Maybe it is time to revisit whip rules before it is too late.
Fortunately, a deadly tragedy was avoided in the Haskell, Live on NBC.
"Yes, the lack of a crop came into play. I was trying to correct him as much as I could." 1
It was like when a UFC fighter or football player breaks a leg, and you see it all disfigured. You can't help but grimace and turn away. That's how MIDNIGHT BOURBON falling to his knees and throwing jockey Paco Lopez to the ground felt. Lopez took a nasty tumble and then it looked like FOLLOWING SEA got a piece of the jockey too.
HOT ROD CHARLIE was on his way to a hard-fought win and berth in the Breeders' Cup Classic, but jockey Flavien Prat's horse crossed paths with MIDNIGHT BOURBON, the two clipped heels causing the gasp-inducing fall.
Afterwards, Lopez said he was OK. MIDNIGHT BOURBON kicked the jockey in his knee and Lopez said, "I felt pain in my tendon there, and I couldn't move my leg for about ten minutes, but I am fine now." MIDNIGHT BOURBON is reportedly OK as well.
Along with "trying to correct him as much as I could," jockey Prat added, ""If I could have hit him just one time left-handed, we would have been just fine, but it is what it is." 1
Whip rules were a hot topic when Hall of Fame jockey Mike Smith joined The Player's Edge Podcast. In our Q and A with one of the all-time greats, this is what he had to say about riding crops.
"Whether you are on an equestrian horse or trotting or whatever it may be, it goes hand in hand. It's a tool that needs to be there for a lot of reasons, especially safety being the most important.

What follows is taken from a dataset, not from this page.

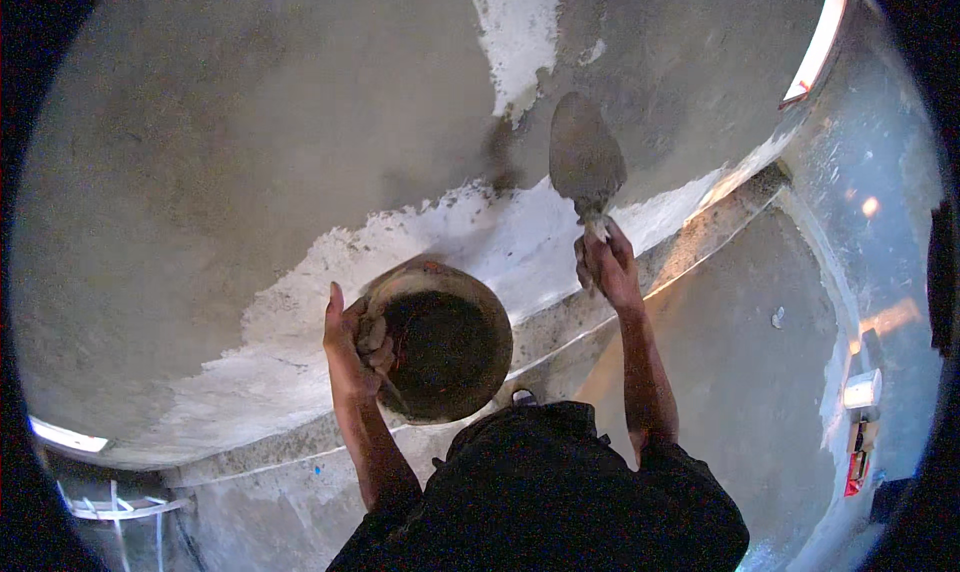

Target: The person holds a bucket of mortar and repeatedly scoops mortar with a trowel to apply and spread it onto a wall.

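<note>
My left hand (358, 347) grips the left rim of a round, dark pan (497, 322), its thumb pointing up. The inside of the pan is deep in shadow, so what it holds is hard to make out. In my right hand (612, 262) is the handle of a trowel (586, 152), the fingers wrapped round it. Its rounded, grey-coated blade points away from me, in front of the wall (250, 122). Whether the blade touches the wall, I cannot tell. Grey plaster covers much of the wall, with a rough white patch (330, 272) low down.
A ledge (720, 212) runs along the foot of the wall. Concrete floor (730, 342) lies to my right, with a small pale scrap (777, 318) on it. A white metal frame (120, 512) stands at the lower left. Several objects, one a white container (862, 389), sit at far right.
</note>
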The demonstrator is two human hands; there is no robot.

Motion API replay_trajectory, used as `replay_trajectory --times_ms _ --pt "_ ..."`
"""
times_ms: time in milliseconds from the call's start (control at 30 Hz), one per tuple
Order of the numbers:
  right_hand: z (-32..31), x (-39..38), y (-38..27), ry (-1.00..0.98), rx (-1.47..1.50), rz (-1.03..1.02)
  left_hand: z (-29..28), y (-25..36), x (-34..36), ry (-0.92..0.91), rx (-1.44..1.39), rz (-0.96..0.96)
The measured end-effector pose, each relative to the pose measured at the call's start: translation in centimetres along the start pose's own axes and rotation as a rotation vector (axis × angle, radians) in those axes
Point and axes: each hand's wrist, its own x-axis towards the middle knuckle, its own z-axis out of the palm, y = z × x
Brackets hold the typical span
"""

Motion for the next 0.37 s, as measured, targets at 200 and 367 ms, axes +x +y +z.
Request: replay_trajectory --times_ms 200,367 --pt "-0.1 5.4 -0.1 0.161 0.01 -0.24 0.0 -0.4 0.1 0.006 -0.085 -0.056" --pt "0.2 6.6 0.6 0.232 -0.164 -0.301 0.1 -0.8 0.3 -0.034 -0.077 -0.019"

We keep telling people they are bred to run; they love to run. Well they love to run when they want to. My dog likes to pay attention to me and stand by my side when it wants to, but when it sees a squirrel and decides to take off, If I don't have a leash on it, he's gone."

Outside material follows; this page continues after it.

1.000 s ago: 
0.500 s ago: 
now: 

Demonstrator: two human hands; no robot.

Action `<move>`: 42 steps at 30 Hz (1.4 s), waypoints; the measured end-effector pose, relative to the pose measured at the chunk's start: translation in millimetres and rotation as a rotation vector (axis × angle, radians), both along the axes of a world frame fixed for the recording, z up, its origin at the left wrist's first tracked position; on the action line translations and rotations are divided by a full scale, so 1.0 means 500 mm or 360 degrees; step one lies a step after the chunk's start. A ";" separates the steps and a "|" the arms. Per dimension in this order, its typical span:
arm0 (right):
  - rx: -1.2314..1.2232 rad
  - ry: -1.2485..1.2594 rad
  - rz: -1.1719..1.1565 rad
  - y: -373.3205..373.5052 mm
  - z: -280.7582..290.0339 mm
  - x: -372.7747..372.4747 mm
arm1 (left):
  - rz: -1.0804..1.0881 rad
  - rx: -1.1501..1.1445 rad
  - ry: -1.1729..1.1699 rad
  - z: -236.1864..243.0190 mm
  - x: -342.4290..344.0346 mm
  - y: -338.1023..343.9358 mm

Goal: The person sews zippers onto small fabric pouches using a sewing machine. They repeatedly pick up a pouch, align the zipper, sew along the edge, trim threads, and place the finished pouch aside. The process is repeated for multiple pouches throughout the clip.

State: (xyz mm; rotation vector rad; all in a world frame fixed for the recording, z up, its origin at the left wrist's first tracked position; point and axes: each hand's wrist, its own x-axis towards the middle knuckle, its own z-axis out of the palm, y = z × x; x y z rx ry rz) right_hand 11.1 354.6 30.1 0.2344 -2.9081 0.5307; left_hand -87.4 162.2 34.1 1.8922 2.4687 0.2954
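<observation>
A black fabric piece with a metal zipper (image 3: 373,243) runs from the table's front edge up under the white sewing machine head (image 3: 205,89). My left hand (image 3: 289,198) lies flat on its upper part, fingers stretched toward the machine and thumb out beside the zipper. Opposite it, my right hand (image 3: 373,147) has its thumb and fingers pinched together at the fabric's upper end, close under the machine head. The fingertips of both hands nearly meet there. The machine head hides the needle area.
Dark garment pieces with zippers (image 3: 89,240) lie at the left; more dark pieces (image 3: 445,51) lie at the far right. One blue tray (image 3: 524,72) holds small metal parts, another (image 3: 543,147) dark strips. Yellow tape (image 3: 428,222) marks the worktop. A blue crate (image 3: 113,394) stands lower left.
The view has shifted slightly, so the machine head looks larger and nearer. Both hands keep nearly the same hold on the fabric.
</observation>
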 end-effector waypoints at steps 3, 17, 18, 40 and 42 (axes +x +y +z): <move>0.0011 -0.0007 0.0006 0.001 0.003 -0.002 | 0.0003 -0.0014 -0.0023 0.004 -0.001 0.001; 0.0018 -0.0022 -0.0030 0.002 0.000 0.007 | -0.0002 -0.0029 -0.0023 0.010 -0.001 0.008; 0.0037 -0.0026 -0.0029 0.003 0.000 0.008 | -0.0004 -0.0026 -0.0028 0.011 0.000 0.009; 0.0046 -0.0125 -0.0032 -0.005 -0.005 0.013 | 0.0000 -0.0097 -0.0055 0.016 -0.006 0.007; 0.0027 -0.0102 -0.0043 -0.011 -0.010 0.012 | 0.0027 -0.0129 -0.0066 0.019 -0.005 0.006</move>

Smith brought up New Jersey, home of Monmouth Park, specifically:
"Before you called, we were going over the [New] Jersey rule where they are not going to let them use it [riding crop] period. You can only use it underhanded for a safety reason only. You can't use it for encouragement or anything else.

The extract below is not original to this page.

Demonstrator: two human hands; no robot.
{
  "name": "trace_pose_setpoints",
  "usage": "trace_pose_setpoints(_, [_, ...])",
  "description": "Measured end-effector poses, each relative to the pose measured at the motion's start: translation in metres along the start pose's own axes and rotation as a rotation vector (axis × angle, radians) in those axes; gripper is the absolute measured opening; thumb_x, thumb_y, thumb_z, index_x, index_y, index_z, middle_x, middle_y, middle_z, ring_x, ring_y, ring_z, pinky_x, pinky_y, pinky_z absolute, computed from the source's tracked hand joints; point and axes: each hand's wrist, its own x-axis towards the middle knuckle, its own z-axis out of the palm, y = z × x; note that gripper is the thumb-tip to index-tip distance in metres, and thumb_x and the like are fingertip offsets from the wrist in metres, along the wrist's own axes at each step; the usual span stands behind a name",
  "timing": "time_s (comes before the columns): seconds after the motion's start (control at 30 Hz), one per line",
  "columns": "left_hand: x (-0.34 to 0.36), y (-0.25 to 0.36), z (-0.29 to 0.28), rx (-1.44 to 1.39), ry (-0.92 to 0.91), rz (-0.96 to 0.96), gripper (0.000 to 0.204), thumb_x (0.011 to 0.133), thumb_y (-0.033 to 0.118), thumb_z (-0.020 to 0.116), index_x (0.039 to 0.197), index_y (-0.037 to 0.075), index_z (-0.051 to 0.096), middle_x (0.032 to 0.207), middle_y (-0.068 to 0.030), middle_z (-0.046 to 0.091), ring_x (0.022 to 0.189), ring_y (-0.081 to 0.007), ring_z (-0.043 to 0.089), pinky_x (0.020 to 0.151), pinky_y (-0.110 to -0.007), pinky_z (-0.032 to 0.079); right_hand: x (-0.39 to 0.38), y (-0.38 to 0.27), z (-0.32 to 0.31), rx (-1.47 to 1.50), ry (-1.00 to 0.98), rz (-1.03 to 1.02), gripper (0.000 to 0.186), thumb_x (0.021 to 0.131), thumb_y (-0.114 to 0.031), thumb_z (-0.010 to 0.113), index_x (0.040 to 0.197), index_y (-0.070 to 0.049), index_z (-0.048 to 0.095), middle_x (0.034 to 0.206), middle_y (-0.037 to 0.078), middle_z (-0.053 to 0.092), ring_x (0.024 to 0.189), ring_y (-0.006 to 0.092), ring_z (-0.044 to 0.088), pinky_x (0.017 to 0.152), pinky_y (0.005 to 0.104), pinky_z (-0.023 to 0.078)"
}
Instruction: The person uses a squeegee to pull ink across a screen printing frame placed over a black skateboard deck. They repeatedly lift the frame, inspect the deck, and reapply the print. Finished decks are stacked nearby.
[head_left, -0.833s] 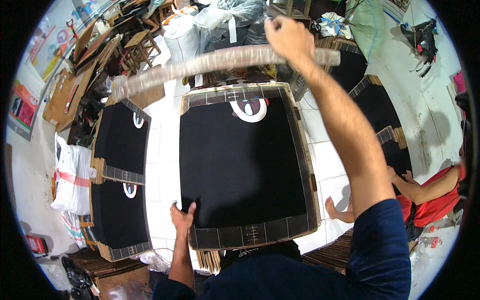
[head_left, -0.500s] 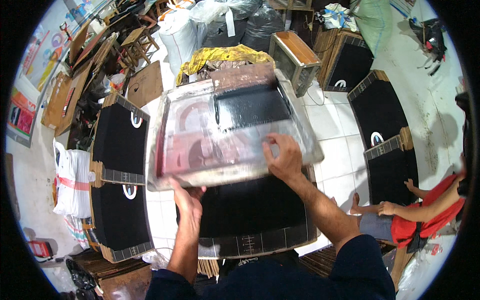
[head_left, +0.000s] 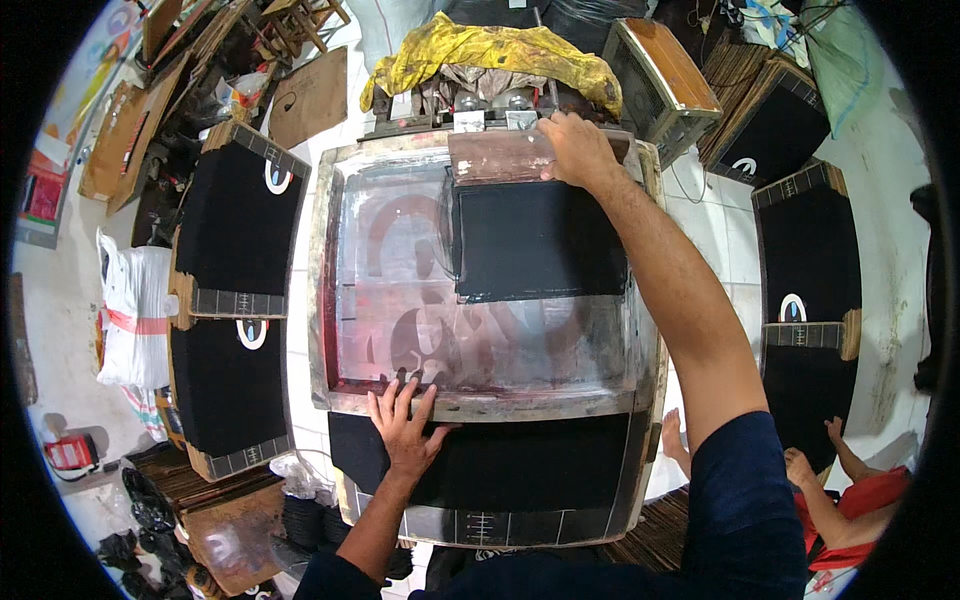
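Note:
A silk-screen frame (head_left: 530, 408) lies flat over a board covered with black cloth (head_left: 510, 460). Its translucent mesh (head_left: 400, 290) has faint curved shapes and reddish stains along the left side. A rectangle of black ink (head_left: 530, 240) covers the mesh's far right part. Just beyond that ink rests a brown wooden squeegee (head_left: 500, 157); my right hand (head_left: 583, 152) is closed on its right part. On the frame's near edge my left hand (head_left: 405, 420) lies with fingers spread, fingertips on the mesh border, holding nothing.
Black cloth-covered boards (head_left: 240, 200) with white ring prints stand in rows on both sides. Beyond the frame are metal hinges (head_left: 495, 120) and a yellow cloth (head_left: 490, 55). A wooden box (head_left: 665, 80) stands far right. Another person's red garment (head_left: 850, 520) shows at lower right.
The tilted screen frame has come down flat over the black cloth. My right hand has moved from the frame's near edge to the squeegee; my left now rests on top of the near edge.

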Motion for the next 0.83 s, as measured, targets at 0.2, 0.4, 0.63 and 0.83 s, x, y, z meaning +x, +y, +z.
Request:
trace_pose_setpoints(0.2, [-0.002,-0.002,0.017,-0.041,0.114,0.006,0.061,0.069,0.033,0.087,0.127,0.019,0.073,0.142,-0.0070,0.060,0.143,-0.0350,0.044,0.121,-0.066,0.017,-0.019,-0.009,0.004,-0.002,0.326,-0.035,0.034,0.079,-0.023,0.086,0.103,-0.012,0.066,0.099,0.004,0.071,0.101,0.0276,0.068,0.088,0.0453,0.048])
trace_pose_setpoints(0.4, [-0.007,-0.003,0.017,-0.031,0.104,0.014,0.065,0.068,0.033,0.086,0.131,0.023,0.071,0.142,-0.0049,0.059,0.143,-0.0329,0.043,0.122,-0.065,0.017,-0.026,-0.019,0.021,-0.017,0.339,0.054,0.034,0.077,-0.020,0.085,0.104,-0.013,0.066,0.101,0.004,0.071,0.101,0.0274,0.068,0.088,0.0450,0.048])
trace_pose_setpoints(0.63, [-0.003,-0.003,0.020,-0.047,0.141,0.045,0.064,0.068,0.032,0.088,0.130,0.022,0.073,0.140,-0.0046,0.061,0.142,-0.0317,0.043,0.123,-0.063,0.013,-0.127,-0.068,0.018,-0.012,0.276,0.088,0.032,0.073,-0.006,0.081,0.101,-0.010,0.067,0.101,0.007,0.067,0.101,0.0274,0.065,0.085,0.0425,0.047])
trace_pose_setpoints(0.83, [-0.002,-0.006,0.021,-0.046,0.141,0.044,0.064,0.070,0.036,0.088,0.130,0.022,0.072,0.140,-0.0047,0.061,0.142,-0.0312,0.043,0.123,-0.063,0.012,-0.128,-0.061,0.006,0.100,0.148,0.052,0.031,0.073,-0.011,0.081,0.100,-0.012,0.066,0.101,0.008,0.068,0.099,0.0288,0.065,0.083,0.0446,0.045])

The problem with the safety reason only is they think they are giving you a chance to use it if there is a dangerous situation. Well, I know the dangerous situation is about to come up two strides, three strides maybe even four before it happens.
You correct a horse before it does it. You can feel it, its body language will tell you by the way it does its ears. For you to visualize it, I might do something, and you didn't even see anything happen because nothing happened. I prevented it from happening before it happened. The way it is written now, though, it literally has to happen before you can prevent it. Well, that doesn't make any sense. How can you prevent something that's already happened?"
This is 2021, we aren't in the dark ages. News is delivered instantly now. We know what works and we know what doesn't work. Smith pointed to Tampa Bay Downs as the model:
"Right now in racing, Tampa Bay has the rule we've been trying to apply all along. You want to put a number of strikes? That's fine. We are fine with a number if you can use it properly. Let's us carry and use it underhanded as necessary; to reach back and even touch one to keep them focused or whatever it may be, but if you turn it up, then you have that certain number.
That's what Tampa is doing. I think it just working brilliantly over there. I watch the races there, it looks good, people feel comfortable with it, they feel safe, but for some reason, California being one of them, it doesn't seem like they want to listen to the people who are on the back and risking their lives."
Thankfully, Paco Lopez and MIDNIGHT BOURBON avoided major injuries. Horse racing cannot afford a tragedy on its grandest stages due to the ignorance of bureaucrats and politicians, most of whom have never ridden a racehorse in competition.
Horse racing may have its problems, but whips aren't one of them. There is a balance i.e., the Tampa model. However, the lack of being able to "correct" a horse before a tragedy could literally kill someone and do the sport of kings more damage than a riding crop ever could, live on NBC.